Çekişmeli taşınmazın bulunduğu yerde orman kadastrosu 1943 yılında yapılmış ve kesinleşmiştir. 1979 yılında aplikasyon çalışması ve 1744 sayılı Kanun ile değişik 6831 sayılı Kanunun 2. maddesi uygulaması yapılmıştır. 1990 yılında 2896 sayılı Kanun ile değişik 2/B madde uygulaması ve aplikasyon yapılmıştır.
Kadastro mahkemesinin genel olarak görevi, 3402 sayılı Kanunun 25. maddesinde; zaman bakımından görev ve yetkisi ise, aynı Kanunun 26. maddesinde düzenlenmiştir. Bu düzenlemelere göre kadastro mahkemeleri, dava konusu taşınmaz hakkında tutanak düzenlenmesi halinde ve askı ilân tarihleri içinde açılacak davalarda görevlidir. Hal böyle olunca; 3402 sayılı Kanunun Ek 4 maddesi uyarınca yapılan tesbitlere karşı askı ilân süresi içinde dava açılması halinde kadastro mahkemesi görevli olacaktır.

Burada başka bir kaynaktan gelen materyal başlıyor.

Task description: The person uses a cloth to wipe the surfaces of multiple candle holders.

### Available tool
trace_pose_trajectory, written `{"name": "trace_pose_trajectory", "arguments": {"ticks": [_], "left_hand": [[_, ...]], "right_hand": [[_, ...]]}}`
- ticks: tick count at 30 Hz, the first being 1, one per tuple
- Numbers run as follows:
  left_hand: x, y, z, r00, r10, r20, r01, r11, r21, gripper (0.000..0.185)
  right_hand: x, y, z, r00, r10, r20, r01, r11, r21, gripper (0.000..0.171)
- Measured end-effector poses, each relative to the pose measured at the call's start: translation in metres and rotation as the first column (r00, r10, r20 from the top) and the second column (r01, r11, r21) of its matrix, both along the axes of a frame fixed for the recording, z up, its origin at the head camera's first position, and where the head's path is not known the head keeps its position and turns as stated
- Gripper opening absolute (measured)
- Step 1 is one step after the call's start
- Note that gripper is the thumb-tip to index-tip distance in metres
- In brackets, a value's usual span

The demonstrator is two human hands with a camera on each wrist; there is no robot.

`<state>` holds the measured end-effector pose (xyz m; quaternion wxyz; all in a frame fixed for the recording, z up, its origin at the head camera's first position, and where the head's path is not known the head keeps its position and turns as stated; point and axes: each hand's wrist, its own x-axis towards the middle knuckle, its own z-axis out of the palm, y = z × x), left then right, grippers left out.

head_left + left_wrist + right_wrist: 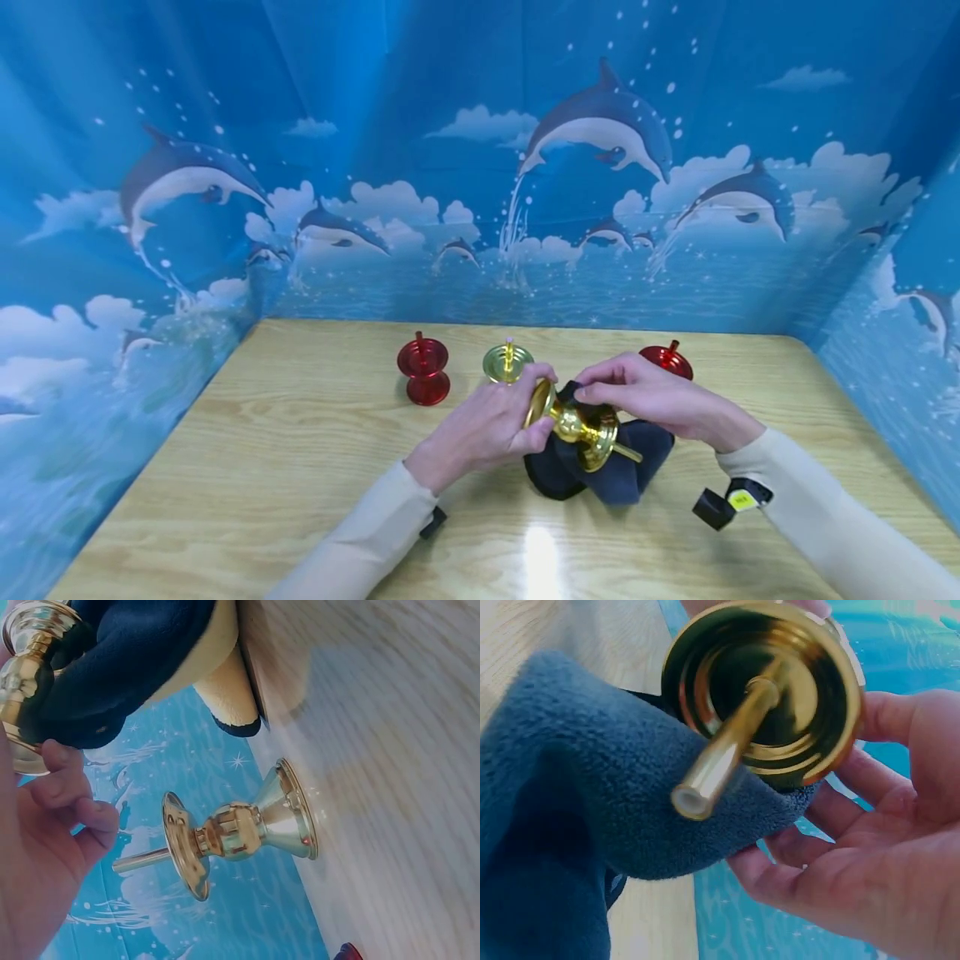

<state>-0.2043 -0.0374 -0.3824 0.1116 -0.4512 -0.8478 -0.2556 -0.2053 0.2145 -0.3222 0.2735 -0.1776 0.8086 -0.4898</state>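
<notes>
A gold candle holder point(572, 425) is tilted sideways between the two hands, its thin rod pointing down to the right. My left hand point(480, 421) grips it by the round base. With curled fingers, my right hand point(663, 396) pinches a dark blue cloth point(618, 471) against the holder's middle. In the right wrist view, the fluffy cloth point(630, 765) wraps under the shiny dish point(825, 697) and hangs down. The left wrist view shows the cloth point(142, 667) bunched around the stem.
Behind the hands stand a red candle holder point(423, 367) at left, another gold one point(507, 362) in the middle and a second red one point(667, 360), partly hidden by my right hand. A dolphin-print curtain point(480, 167) borders the wooden table point(300, 450).
</notes>
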Motion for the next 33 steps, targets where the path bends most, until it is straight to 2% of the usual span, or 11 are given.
{"name": "trace_pose_trajectory", "arguments": {"ticks": [5,9,12,15,20,23,26,30,31,33], "left_hand": [[-0.001,-0.004,-0.002,0.991,0.026,0.135,-0.028,1.0,0.011,0.051],[-0.001,-0.005,-0.003,0.978,0.01,0.208,-0.023,0.998,0.061,0.061],[-0.001,-0.004,-0.004,0.966,-0.021,0.258,-0.009,0.993,0.116,0.072],[-0.001,-0.005,-0.003,0.952,-0.04,0.303,-0.011,0.987,0.163,0.073],[-0.002,-0.007,-0.003,0.944,0.0,0.329,-0.074,0.974,0.212,0.07],[-0.002,-0.008,-0.002,0.949,0.038,0.313,-0.117,0.964,0.237,0.07],[-0.001,-0.007,-0.002,0.957,0.064,0.281,-0.139,0.958,0.253,0.069],[0.0,-0.004,-0.002,0.96,0.082,0.267,-0.157,0.949,0.275,0.07],[0.0,-0.004,-0.002,0.96,0.085,0.266,-0.162,0.946,0.28,0.068],[0.0,-0.002,-0.003,0.957,0.084,0.279,-0.167,0.942,0.292,0.063]], "right_hand": [[0.009,0.009,0.003,0.993,-0.028,-0.116,0.028,1.0,-0.002,0.034],[0.014,0.018,-0.001,0.978,-0.107,-0.18,0.104,0.994,-0.023,0.037],[0.017,0.026,-0.005,0.962,-0.205,-0.182,0.202,0.979,-0.032,0.043],[0.021,0.033,-0.009,0.947,-0.28,-0.159,0.277,0.96,-0.04,0.052],[0.025,0.043,-0.014,0.927,-0.358,-0.113,0.346,0.932,-0.113,0.058],[0.026,0.047,-0.016,0.924,-0.371,-0.091,0.355,0.922,-0.153,0.057],[0.027,0.052,-0.019,0.938,-0.343,-0.052,0.322,0.917,-0.233,0.05],[0.027,0.055,-0.023,0.961,-0.271,0.065,0.272,0.868,-0.416,0.031],[0.027,0.055,-0.023,0.963,-0.26,0.076,0.266,0.862,-0.431,0.029],[0.028,0.053,-0.023,0.96,-0.269,0.071,0.275,0.873,-0.403,0.026]]}}
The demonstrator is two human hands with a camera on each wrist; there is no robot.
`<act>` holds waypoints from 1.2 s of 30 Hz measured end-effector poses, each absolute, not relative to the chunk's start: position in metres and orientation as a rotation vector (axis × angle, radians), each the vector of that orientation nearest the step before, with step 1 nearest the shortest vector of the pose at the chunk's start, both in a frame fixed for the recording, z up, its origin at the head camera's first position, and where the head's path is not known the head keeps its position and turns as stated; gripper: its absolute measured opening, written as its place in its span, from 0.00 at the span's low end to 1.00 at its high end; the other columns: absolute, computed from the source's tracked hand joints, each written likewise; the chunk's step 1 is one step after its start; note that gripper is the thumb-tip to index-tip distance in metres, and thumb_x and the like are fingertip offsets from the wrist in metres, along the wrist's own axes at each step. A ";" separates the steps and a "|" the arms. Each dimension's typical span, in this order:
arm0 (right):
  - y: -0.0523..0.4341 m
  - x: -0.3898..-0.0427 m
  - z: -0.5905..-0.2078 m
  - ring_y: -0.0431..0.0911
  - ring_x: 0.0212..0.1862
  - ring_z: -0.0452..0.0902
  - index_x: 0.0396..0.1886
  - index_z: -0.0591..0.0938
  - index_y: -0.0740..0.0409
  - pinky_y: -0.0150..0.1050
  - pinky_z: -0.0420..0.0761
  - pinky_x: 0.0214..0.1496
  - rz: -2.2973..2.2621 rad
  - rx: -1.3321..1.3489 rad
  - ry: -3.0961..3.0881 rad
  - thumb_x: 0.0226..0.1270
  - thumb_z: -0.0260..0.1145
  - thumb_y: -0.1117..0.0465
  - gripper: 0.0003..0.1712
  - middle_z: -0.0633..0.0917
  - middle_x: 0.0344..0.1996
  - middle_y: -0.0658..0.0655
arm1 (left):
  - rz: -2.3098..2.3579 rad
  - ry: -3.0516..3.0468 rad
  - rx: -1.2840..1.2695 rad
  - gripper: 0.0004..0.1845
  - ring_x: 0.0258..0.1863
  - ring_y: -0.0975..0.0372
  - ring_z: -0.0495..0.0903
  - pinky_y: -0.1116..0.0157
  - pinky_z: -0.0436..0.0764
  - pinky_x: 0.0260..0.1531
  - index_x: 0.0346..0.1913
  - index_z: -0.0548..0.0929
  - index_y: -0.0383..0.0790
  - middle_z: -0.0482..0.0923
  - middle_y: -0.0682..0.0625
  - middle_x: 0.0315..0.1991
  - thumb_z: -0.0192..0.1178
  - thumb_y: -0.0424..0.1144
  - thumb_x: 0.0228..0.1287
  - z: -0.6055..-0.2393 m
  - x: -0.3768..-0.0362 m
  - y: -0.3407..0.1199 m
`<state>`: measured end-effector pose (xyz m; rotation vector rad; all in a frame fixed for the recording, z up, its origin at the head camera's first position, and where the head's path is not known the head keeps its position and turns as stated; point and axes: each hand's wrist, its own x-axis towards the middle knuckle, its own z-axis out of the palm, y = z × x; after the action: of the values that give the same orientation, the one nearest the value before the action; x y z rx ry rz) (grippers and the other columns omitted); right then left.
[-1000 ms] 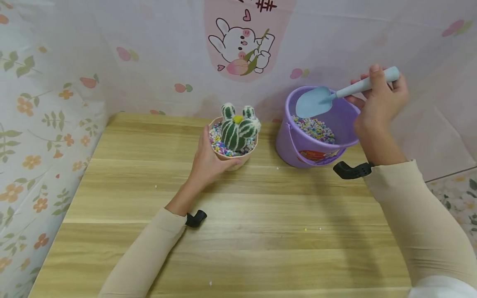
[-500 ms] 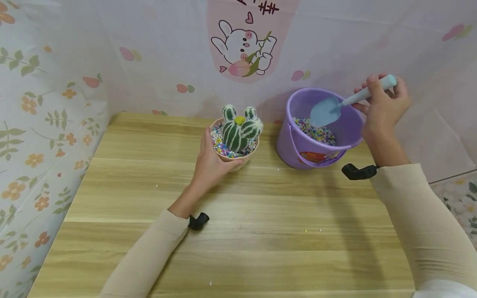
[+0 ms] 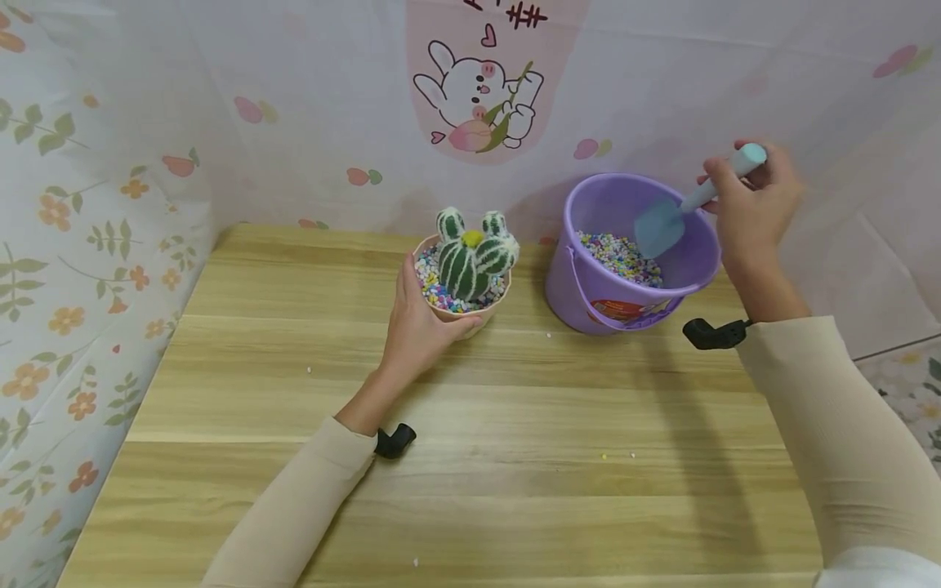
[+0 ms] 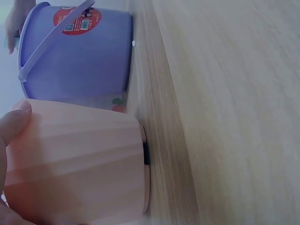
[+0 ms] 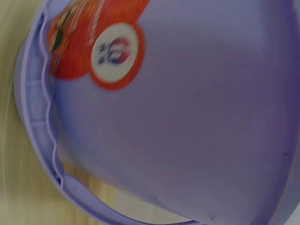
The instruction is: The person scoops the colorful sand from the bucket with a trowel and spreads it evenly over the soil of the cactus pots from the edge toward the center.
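Left hand (image 3: 419,322) grips the pink pot (image 3: 470,314) near the desk's (image 3: 470,457) far edge; cactus (image 3: 470,257) in, gravel near the rim. Right hand (image 3: 753,208) grips blue trowel (image 3: 665,224), blade down in purple bucket (image 3: 588,290) toward the far right corner, probably not loaded. Bucket's red label (image 4: 75,21) is unreadable.

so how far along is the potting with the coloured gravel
Done: the cactus stands in the pink pot, gravel already around it. In hand: the left hand holds the pot; the right hand angles the blue trowel down inside the purple bucket, above its gravel. Probably left: further scoops into the pot.
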<state>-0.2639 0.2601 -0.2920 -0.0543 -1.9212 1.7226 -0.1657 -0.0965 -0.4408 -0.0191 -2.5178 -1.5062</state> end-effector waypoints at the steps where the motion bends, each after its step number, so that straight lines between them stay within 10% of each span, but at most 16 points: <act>1: 0.260 -0.265 -0.293 0.42 0.34 0.85 0.48 0.81 0.57 0.28 0.81 0.27 1.652 -0.054 -1.957 0.58 0.73 0.64 0.18 0.86 0.33 0.51 | -1.508 -2.519 -0.015 0.71 0.71 0.48 0.58 0.45 0.66 0.65 0.78 0.38 0.46 0.47 0.43 0.76 0.78 0.58 0.40 -0.441 -0.166 -0.096; 14: 0.260 -0.265 -0.309 0.23 0.31 0.76 0.56 0.80 0.49 0.20 0.76 0.40 0.986 -0.074 -2.290 0.63 0.69 0.53 0.21 0.87 0.38 0.45 | -1.486 -2.517 -0.028 0.70 0.71 0.49 0.59 0.46 0.66 0.65 0.77 0.39 0.44 0.48 0.42 0.75 0.79 0.57 0.39 -0.442 -0.166 -0.095; 28: 0.256 -0.263 -0.316 0.21 0.31 0.71 0.55 0.79 0.56 0.20 0.72 0.38 0.849 -0.037 -2.386 0.66 0.66 0.52 0.21 0.87 0.44 0.60 | -1.490 -2.499 -0.043 0.70 0.69 0.49 0.60 0.47 0.68 0.64 0.77 0.40 0.46 0.50 0.43 0.74 0.79 0.56 0.39 -0.444 -0.166 -0.096; 36: 0.253 -0.265 -0.322 0.25 0.35 0.73 0.52 0.78 0.57 0.23 0.74 0.42 0.864 -0.088 -2.415 0.68 0.64 0.50 0.20 0.82 0.39 0.51 | -1.502 -2.507 -0.049 0.70 0.70 0.49 0.60 0.47 0.67 0.65 0.77 0.39 0.45 0.48 0.42 0.75 0.79 0.56 0.40 -0.442 -0.166 -0.097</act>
<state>-0.2648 0.2525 -0.3225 -0.0883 -2.4147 0.8645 -0.1656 -0.0972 -0.4416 -0.0486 -2.5066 -1.5025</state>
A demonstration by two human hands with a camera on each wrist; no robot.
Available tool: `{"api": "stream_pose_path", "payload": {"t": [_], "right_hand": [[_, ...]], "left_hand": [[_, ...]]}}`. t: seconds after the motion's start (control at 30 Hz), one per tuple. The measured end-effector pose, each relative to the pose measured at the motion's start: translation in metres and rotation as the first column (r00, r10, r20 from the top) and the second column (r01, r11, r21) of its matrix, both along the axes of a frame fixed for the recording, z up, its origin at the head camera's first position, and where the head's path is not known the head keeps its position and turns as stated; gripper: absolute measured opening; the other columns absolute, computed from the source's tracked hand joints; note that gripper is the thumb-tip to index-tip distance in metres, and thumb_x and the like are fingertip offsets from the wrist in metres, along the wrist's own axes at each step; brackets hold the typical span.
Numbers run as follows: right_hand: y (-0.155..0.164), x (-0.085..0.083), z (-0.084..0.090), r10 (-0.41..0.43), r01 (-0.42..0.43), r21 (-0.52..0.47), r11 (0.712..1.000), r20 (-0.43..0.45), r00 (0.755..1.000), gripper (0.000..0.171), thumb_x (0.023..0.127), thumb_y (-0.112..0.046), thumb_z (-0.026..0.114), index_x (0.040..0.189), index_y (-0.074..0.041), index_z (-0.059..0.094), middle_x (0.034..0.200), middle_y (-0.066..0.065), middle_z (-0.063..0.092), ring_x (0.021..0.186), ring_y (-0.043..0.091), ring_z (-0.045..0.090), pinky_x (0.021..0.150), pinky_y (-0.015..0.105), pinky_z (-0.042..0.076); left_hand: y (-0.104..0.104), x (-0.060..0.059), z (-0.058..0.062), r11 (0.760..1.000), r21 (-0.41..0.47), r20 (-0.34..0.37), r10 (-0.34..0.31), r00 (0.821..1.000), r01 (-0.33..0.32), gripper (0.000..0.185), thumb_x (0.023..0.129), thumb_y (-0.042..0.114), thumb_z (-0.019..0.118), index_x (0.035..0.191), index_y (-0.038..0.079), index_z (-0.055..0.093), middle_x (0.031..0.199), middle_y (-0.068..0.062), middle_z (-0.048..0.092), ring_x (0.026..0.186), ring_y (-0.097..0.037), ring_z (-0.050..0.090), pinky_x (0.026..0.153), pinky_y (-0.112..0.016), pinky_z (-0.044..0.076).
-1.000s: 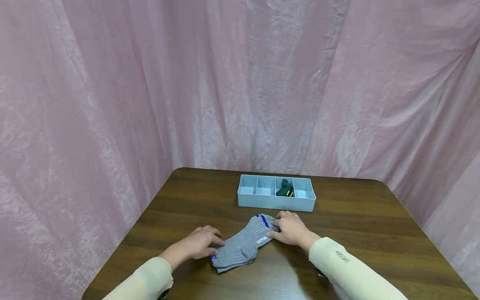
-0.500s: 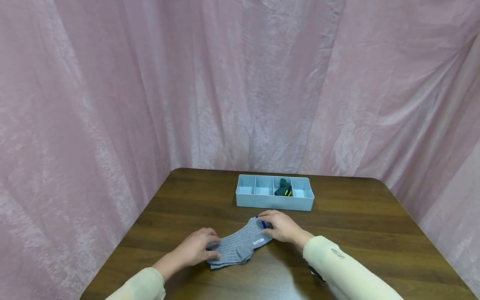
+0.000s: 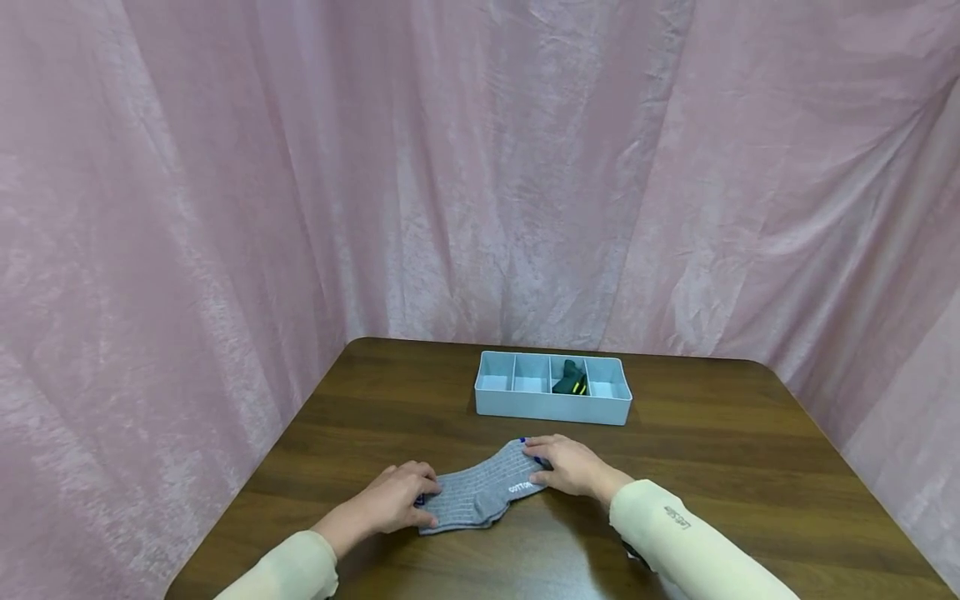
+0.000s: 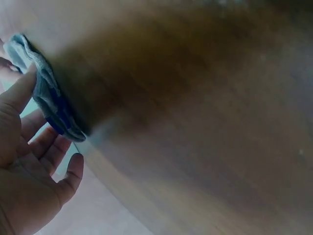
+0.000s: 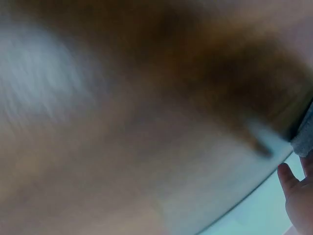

Mahkemece her ne kadar, davanın askı ilân süresi geçtikten sonra açıldığı belirtilmiş ise de yörede 3402 sayılı Kadastro Kanununun Ek 4. maddesi gereğince yapılan kullanım kadastrosu 05/08/2011 ilâ 03/09/2011 tarihleri arasında ilân edilmiş ise de askı ilânının son günü cumartesi gününe denk geldiğinden ilk iş günü olan 05/09/2011 tarihi ilânın son günü olarak kabul edilmelidir. Davacı ... de davasını 05/09/2011 tarihinde açtığından mahkemenin davanın askı ilân süresi içinde açılmadığına yönelik gerekçesi yerinde değildir. Hakkında kadastro tutanağı düzenlenen taşınmazlarla ilgili askı ilân süresi içinde açılacak davalara bakma görevi kadastro mahkemesine aittir. Mahkemece işin esası hakkında karar verilmesi gerekirken mahkemenin görevsizliği yönünde hüküm kurulmuş olması usûl ve kanuna aykırıdır.
SONUÇ: Yukarıda açıklanan nedenlerle; davacı ... temyiz itirazlarının kabulü ile usûl ve kanuna uygun olmayan hükmün BOZULMASINA, temyiz harcının istek halinde iadesine 27/05/2015 günü oy birliğiyle karar verildi.